«29 июня 29 г. Милая Ляля, пользуюсь случаем написать несколько слов, хотя особенного ничего нет. Надеюсь сегодня получить от тебя письмо. Дошли ли до тебя все мои послания — два, воздушной почтой и одно простое, и маме твоей одно. Я еще думал обо всем и убеждаюсь, что тебе нет иного образа действия. Ты оскорбляешь Бога, ожидая знамения, нехорошо это.
Уезжай и скажи А. В., лучше напиши, что если он тебя любит — любовь подскажет ему, что надо делать. Это вырвало бы и тебя, и его из той больной атмосферы, которую ты сама же около себя поддерживаешь. Уверяю тебя, что, если бы отошла сама хоть на несколько дней, ты ужаснулась бы ложности твоего положения.
Обо мне не беспокойся. Я живу отлично.
Уходят, спешу кончать. Прости за пустое письмо, трудно писать, когда через минуту надо кончать. Помню тебя все время и все сделаю, что можно будет.
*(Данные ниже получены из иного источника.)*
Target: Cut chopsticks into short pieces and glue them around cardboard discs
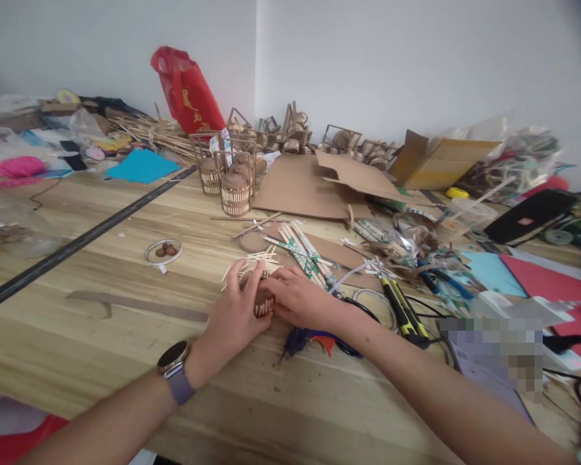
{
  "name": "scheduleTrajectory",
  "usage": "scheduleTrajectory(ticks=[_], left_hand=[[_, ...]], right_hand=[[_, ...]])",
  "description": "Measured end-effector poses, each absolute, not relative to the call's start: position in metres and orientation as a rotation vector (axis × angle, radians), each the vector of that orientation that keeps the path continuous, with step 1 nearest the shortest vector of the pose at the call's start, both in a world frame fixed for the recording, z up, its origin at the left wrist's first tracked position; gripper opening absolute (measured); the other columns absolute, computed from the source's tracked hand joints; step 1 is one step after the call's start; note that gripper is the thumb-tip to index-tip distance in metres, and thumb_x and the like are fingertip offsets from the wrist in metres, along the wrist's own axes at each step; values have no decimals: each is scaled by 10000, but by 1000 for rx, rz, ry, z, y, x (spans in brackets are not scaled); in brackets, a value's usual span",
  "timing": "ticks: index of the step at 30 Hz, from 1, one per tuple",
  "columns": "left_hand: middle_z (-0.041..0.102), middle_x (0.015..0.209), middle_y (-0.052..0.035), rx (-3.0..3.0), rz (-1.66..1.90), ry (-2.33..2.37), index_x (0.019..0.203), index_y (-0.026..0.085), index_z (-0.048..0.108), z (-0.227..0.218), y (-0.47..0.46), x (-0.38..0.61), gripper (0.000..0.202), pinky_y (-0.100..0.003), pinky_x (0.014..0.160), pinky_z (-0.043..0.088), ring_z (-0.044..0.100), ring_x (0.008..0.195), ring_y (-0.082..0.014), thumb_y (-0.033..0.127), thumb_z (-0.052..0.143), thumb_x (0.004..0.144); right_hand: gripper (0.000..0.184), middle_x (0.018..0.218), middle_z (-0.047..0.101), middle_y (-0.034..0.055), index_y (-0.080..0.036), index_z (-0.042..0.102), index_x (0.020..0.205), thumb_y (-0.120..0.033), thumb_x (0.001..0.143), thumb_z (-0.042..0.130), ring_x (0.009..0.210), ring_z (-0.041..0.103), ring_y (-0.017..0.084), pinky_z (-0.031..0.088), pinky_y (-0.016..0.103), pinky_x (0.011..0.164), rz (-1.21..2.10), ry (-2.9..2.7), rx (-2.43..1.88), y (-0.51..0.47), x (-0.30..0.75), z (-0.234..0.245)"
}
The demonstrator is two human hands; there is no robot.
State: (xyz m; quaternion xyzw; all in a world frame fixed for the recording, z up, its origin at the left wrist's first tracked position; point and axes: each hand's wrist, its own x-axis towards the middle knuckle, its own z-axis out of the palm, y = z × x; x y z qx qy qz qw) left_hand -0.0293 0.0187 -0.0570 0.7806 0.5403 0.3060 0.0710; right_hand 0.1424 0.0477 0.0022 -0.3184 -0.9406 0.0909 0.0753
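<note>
Both my hands meet at the middle of the wooden table (101, 284) around a small round craft piece made of short wooden sticks (260, 302). My left hand (235, 313), with a watch on the wrist, is wrapped round its left side. My right hand (300, 298) presses on it from the right with fingers closed over the top. Most of the piece is hidden between the hands. Loose short sticks (259, 258) lie just beyond them.
Finished stick lanterns (235, 187) stand farther back, by cardboard sheets (310, 184) and a red bag (188, 93). Wrapped chopsticks (303, 252), a yellow-black cutter (404, 310), pliers (438, 281), a glue gun (303, 339), coloured paper (537, 281), a tape ring (163, 252) and a long dark ruler (87, 239) lie around.
</note>
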Motion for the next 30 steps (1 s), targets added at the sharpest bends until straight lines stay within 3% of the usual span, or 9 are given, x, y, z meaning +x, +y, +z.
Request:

Сейчас чувствую почву под ногами в экономическом отношении, спокойствие и уверенность, что пора тебе переменить жизнь. Целую тебя. Г. с тобой. Не забывай меня… Твой Л.»
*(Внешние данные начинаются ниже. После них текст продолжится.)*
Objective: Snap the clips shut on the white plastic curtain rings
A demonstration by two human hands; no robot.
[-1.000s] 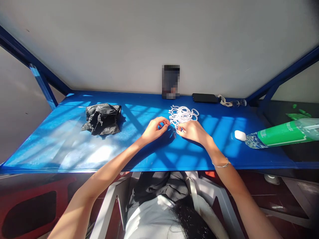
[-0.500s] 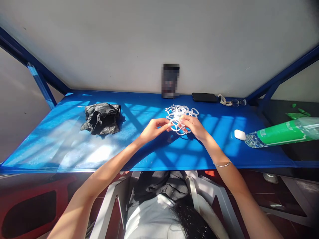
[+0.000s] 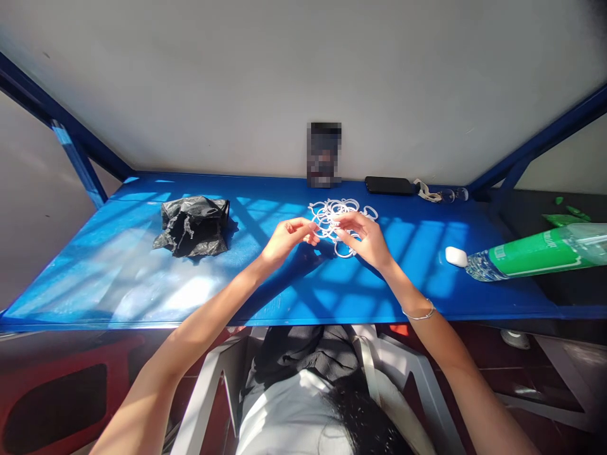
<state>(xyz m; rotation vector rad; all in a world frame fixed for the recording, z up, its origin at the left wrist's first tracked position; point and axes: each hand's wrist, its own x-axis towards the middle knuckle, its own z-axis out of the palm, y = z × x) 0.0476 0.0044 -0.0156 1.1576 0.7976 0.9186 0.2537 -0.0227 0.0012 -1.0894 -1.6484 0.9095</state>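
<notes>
A tangle of white plastic rings [image 3: 337, 212] lies on the blue table [image 3: 142, 278] near its middle back. My left hand [image 3: 284, 240] pinches the left side of the tangle with thumb and fingertips. My right hand [image 3: 365, 237] grips rings on the right side, and one ring [image 3: 345, 251] hangs just below its fingers. Both hands hold the rings slightly above the table top.
A crumpled black plastic bag [image 3: 193, 224] sits to the left. At the back stand a blurred upright phone [image 3: 324, 155], a flat black phone [image 3: 389, 185] and a small cable piece [image 3: 429, 193]. A white earbud case [image 3: 456, 256] and a lying green-labelled bottle [image 3: 531, 253] are at the right.
Both hands rose from the table and moved back toward the ring pile. The tangle has been lifted and shifted slightly left between the fingers.
</notes>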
И все же — я и сейчас не перестаю удивляться Олегу, потому что после этого наступает не гибель, а возрождение, и хочется следить теперь не за историей его любви, а за его личным в этой любви ростом.
От письма к письму видно, как растет и крепнет духовное существо Олега: это уже не тот мальчик, который «строил на страх всему миру обитель». Это о. Онисим, усвоивший себя в таинстве Христу и быстро идущий к завершению жизни. Как преодолевает он свое личное страдание, восходя на новую ступень обладания скорбью, самообладания, он хочет теперь разделить все переживания своей сестры. Он отказывается от расчета на помощь мецената, ищет самостоятельный заработок, «он чувствует, наконец, в экономическом отношении почву под ногами».
Скорбь владеет им и ночью и днем, но теперь он не подчиняется ей: он в высшей степени, как никогда, деятелен во внешней жизни. Он пишет, учится, хозяйничает на участке.
Колебания — вместе ли строить жизнь или в полном одиночестве, для него окончились: «Устроиться без тебя было искушение в минуту слабости. Это — буддийская логика. Я буду возле тебя во всех твоих ошибках, на всех кривизнах твоих путей. Я хотел бы терпеть все с тобой до конца».
Он отвергает всякую попытку взаимно разжалобить друг друга: «Не смей страдать из жалости ко мне. Это в тебе та самая стихия, которую я ненавижу так же сильно, как люблю тебя. Для меня имеет цену только твое свободное убеждение».
Но самое важное, что он утвердился теперь в ясном сознании: его любовь — не «прелесть», потому что он любит «сестрицу свою после Господа» и исповедует это. Правда, он «слишком» любит ее, но это «слишком» — не слабость, потому что «любовь можно выровнять, только прибавляя там, где мало, а не убавляя, где непропорционально много».
Теперь он видит соотношение сил человеческих и сил промыслительных: «Если б я был святым, я стал бы изгонять из тебя бесов, или от тебя, от сердечка твоего дорогого… Но что могу сделать я, я бессилен тут, лишь Бог может изгнать». Олег проходит подлинную школу смирения, как бы устраняясь и предоставляя действовать силе Божьей — он смиряется в своей человеческой ограниченности и получает тут же, как дар, силу веры и терпения: «Я слишком мало в своем отчаянии явил веры Господу. И если приступы его прошли, то именно благодаря вере». Признание и своей, и моей слабости вооружает его непоколебимой верой в силу Божью: «Не попустит Господь этого. Он слишком любит и жалеет тебя, и путями, Ему ведомыми, вернет тебя».